Hello, everybody. I hope everyone is having a great summer. Mine has started out very mellow.
When we last met as school was getting out, many of us VHS ROP teachers agreed that we'd had a rough year and that part of the problem was the deteriorating disciplinary situation at Vintage. For whatever reason, our kids just didn't care, and we thought it might have been because there weren't real and timely consequences for their actions.

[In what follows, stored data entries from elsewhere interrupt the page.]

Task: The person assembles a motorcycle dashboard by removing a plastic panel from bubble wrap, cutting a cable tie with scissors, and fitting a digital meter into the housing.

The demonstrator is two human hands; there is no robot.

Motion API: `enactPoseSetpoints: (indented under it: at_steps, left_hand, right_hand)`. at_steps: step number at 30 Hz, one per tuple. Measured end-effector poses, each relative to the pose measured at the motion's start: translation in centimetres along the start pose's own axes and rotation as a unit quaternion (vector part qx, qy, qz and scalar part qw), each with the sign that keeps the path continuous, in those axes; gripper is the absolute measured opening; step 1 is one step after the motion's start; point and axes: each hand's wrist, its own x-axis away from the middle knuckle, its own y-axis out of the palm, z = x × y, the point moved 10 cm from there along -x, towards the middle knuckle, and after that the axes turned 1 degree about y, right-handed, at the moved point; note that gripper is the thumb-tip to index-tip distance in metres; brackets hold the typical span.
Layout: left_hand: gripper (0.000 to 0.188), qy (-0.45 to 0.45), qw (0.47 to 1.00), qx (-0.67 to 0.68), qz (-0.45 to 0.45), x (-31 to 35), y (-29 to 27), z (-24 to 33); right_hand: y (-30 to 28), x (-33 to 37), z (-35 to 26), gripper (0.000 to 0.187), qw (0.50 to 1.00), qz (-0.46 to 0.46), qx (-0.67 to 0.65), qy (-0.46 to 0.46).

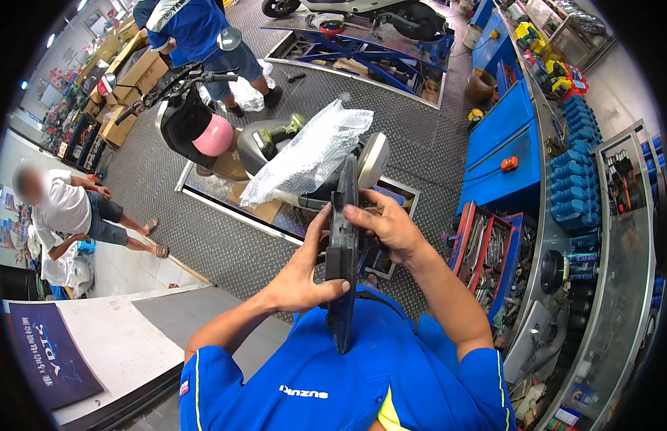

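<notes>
A long, flat black panel [341,258], seen nearly edge-on, stands upright close to my chest. My left hand [305,269] grips its left side, the thumb lying across the lower part. Higher up on the right, my right hand [387,224] holds the same panel with its thumb against the edge. Just beyond is a scooter [376,161] with a sheet of bubble wrap [312,158] draped over its rear. A green cordless drill [287,131] lies on the scooter, ahead of the wrap. A pink rounded piece [214,136] sits near the handlebars.
An open red drawer of wrenches [477,248] stands to my right, near blue cabinets [502,158]. Another scooter rests on a blue lift [369,54] at the back. One person in blue [186,32] stands by the handlebars; another in a white shirt [64,205] is at left.
</notes>
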Motion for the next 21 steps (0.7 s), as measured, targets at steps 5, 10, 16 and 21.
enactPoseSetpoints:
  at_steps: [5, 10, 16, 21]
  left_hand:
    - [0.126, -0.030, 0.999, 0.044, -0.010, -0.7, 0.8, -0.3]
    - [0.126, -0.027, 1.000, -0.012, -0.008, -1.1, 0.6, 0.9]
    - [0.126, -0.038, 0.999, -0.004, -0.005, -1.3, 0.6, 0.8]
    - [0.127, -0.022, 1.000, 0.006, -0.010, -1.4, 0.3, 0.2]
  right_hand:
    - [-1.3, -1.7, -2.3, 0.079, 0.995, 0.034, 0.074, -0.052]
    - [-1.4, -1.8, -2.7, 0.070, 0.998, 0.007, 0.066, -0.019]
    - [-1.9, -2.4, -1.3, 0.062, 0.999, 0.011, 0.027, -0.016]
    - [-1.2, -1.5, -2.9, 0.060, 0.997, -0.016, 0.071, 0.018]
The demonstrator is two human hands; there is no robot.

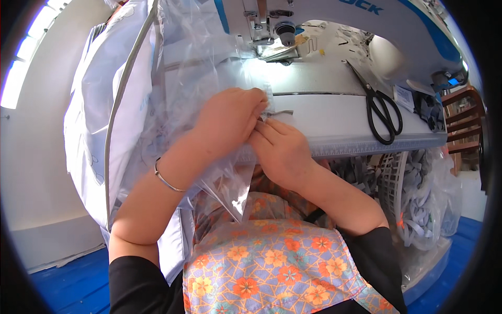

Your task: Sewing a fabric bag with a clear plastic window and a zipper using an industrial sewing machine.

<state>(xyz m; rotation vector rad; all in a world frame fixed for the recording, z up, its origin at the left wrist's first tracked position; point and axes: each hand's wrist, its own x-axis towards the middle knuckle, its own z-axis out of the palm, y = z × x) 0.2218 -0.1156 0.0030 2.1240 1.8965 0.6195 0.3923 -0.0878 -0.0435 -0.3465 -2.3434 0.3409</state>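
Observation:
My left hand [230, 112] and my right hand [282, 152] meet at the front of the sewing machine bed, fingertips pinched close together. Between them is the edge of a clear plastic sheet [188, 68], which spreads out to the left and hangs down toward my lap. A short end of grey binding tape [282, 112] pokes out to the right of my fingers. What exactly lies under the fingertips is hidden. Beyond my hands, the lit needle area of the white and blue sewing machine [334, 13] stands apart from them.
Black-handled scissors [384, 112] lie on the bed at right, beside small packets [413, 99]. A ruler strip [355, 146] runs along the front edge. White fabric with grey piping [117, 104] drapes at left. Below right, a white plastic basket [392, 183] stands near grey strips in clear bags.

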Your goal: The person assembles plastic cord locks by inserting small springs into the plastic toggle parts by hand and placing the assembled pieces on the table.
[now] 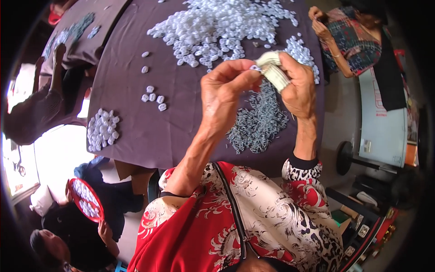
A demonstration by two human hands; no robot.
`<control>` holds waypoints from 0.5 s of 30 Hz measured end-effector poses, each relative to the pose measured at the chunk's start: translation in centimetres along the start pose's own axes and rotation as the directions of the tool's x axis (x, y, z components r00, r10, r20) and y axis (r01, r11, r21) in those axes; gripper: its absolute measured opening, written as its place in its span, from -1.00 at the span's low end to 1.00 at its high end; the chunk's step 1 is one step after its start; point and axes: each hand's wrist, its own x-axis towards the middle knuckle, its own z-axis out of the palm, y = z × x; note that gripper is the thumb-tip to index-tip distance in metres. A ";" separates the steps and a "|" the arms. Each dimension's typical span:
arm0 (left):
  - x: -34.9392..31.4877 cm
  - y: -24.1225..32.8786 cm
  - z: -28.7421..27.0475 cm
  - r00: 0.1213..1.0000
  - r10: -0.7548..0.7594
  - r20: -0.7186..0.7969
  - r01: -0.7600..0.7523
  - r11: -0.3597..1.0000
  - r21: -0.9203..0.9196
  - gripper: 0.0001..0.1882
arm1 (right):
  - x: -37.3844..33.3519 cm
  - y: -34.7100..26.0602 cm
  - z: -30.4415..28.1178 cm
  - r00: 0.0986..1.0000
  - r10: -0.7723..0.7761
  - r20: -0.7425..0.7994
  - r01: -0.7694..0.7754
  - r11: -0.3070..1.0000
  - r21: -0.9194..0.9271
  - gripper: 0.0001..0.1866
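Above the dark tablecloth, my left hand (219, 88) pinches a small white oval plastic piece (255, 68) between thumb and forefinger. My right hand (299, 84) meets it there, with cream ribbed knit cloth (275, 76) around its thumb and forefinger. Those fingers are closed toward the piece; anything small between them is hidden. Just below my hands lies a pile of short grey metal pins (257, 124). Beyond them spreads a large heap of white oval pieces (213, 31), with a smaller heap (299, 52) to the right.
Several white pieces sit in a cluster (102, 130) at the table's left edge, and a few more (154, 97) lie nearby. At lower left a person holds a red tray (84, 199) of white pieces. Another person (351, 43) works at far right. A dumbbell (346, 157) is on the right.
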 end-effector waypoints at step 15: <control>0.2 -0.5 -0.2 0.999 0.040 -0.029 -0.038 0.998 0.052 -0.88 | -0.1 0.6 0.8 0.999 0.038 -0.023 -0.036 0.998 0.051 -0.78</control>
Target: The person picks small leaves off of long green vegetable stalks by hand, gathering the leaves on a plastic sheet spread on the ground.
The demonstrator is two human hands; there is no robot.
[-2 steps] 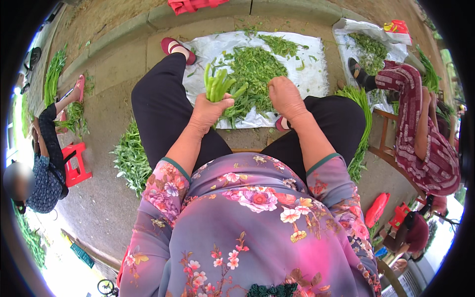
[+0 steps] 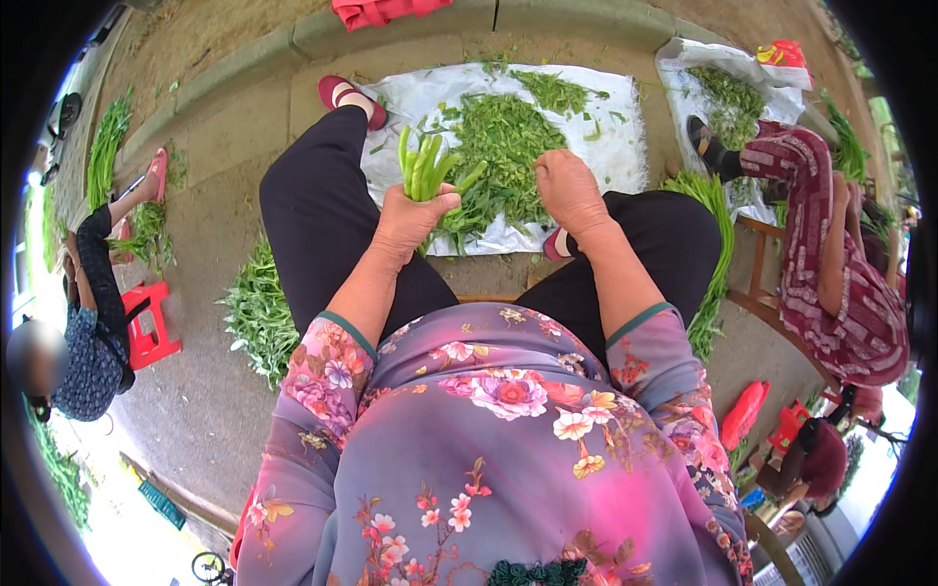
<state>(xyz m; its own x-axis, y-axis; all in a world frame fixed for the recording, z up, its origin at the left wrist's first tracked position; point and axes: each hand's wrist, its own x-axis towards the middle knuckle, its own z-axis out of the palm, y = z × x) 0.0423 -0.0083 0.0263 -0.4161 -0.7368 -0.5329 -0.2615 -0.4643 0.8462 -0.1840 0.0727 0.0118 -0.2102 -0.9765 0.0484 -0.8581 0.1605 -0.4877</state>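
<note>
My left hand (image 2: 408,217) is closed round a bunch of pale green stems (image 2: 424,170), whose cut-looking ends point up and away from me. My right hand (image 2: 569,191) is apart from it, over the near right part of the pile, with the fingers curled in. Whatever those fingers may hold is hidden. Below both hands a white woven sheet (image 2: 625,127) lies on the ground between my feet. A heap of loose green leaves (image 2: 503,137) covers its middle.
Leafy greens (image 2: 262,317) lie on the ground left of my legs, and long green stems (image 2: 725,220) beside my right knee. People sit at both sides. One has a red stool (image 2: 151,324); another works near a second sheet (image 2: 679,63). A kerb (image 2: 410,34) runs beyond.
Both hands stay almost in place. The stems in my left hand have shifted slightly and spread a little, and my right hand has moved marginally to the right.
</note>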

I instituted a pretty tough "self-reponsibility, self-respect" scheme in which kids started each 1/3 semester with 105 points and lost 5 points for every uncleared absence, each tardy, each wasted work period and each behavior infraction. I felt the toughness was needed. Some of my kids really responded and some didn't.
Discussing this with my colleagues, it seemed that everyone liked my ideas but felt they needed to be softened a bit so that we didn't have kids just give up with a "I can't catch up anyway, I'm going to get an F, so why even try?"
But everyone agreed that having a uniform ROP Disciplinary Policy that all of us could sign on to and implement would help us not only to better manage our classrooms, help teach our students the value of a good work ethic, but also to present a viable model for the rest of VHS to test and utilize.
I've listened to ideas from Susan, Chris and Wayne, and I've come up with an scheme that blends them all and maybe could work for everybody. Here it is:
Each student can earn a 100 points a week for their "Work Ethic" assessment.
Each week students can earn 25 points for no uncleared absences, 25 points for no tardies, 25 points for good work periods, and 25 points for good behavior.
Uncleared absences, tardies, wasted work periods and behavior infractions cost 5 points.
A student can blow it for a week and end up with a low score, but they get a clean slate each week. They can turn the corner anytime they like.
A student can clear any lost points by doing an hour-long extra credit assignment at home. This assignment can add points back for any week a student wants during a progress-report period (six weeks).
A student's Work Ethic score for a grading period is an average of the student's weekly score for the period.
This assessment, known by the name "Work Ethic," can be any percentage we like. I'd probably prefer 50% for the Work Ethic score, with the other 50% divided between projects and tests/assignments. We don't have to agree on that: each teacher can decide what value to place on the Work Ethic score. But it may be important to have uniformity, so that all ROP students know they get a fair shake from each teacher, with no "soft" teachers for the kids to prefer. A clear, uniform message is the best message: We are a jobs program, and we favor self-responsibility and self-respect. It will lead to success in life.
I welcome more input, more participation. Any thoughts? Any recommendations? Put them in the Comments section.